- _Task to carry out_: Please print the whole listing below exactly as it stands.

+---+

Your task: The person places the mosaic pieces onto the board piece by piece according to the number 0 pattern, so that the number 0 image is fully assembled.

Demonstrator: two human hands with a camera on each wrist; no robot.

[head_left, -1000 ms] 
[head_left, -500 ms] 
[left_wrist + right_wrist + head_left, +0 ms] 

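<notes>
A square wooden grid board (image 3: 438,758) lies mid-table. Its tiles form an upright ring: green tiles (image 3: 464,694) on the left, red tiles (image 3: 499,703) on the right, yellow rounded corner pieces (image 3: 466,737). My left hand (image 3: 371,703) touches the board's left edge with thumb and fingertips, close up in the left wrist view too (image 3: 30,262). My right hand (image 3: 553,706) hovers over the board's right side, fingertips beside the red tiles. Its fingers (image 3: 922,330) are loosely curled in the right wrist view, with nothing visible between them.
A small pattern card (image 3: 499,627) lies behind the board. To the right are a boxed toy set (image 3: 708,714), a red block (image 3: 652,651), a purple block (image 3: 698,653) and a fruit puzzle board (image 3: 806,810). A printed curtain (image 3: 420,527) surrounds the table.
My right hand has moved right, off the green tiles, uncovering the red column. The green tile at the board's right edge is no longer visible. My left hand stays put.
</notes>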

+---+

- _Solution to the problem_:
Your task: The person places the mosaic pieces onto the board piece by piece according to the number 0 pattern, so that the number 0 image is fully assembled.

Demonstrator: two human hands with a camera on each wrist; no robot.

[head_left, -1000 ms] 
[head_left, -500 ms] 
[left_wrist + right_wrist + head_left, +0 ms] 

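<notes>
A square wooden grid board (image 3: 438,758) lies mid-table. Its tiles form an upright ring: green tiles (image 3: 464,694) on the left, red tiles (image 3: 499,703) on the right, yellow rounded corner pieces (image 3: 466,737). My left hand (image 3: 371,703) touches the board's left edge with thumb and fingertips, close up in the left wrist view too (image 3: 30,262). My right hand (image 3: 553,706) hovers over the board's right side, fingertips beside the red tiles. Its fingers (image 3: 922,330) are loosely curled in the right wrist view, with nothing visible between them.
A small pattern card (image 3: 499,627) lies behind the board. To the right are a boxed toy set (image 3: 708,714), a red block (image 3: 652,651), a purple block (image 3: 698,653) and a fruit puzzle board (image 3: 806,810). A printed curtain (image 3: 420,527) surrounds the table.
My right hand has moved right, off the green tiles, uncovering the red column. The green tile at the board's right edge is no longer visible. My left hand stays put.
</notes>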

The complete output has now been given.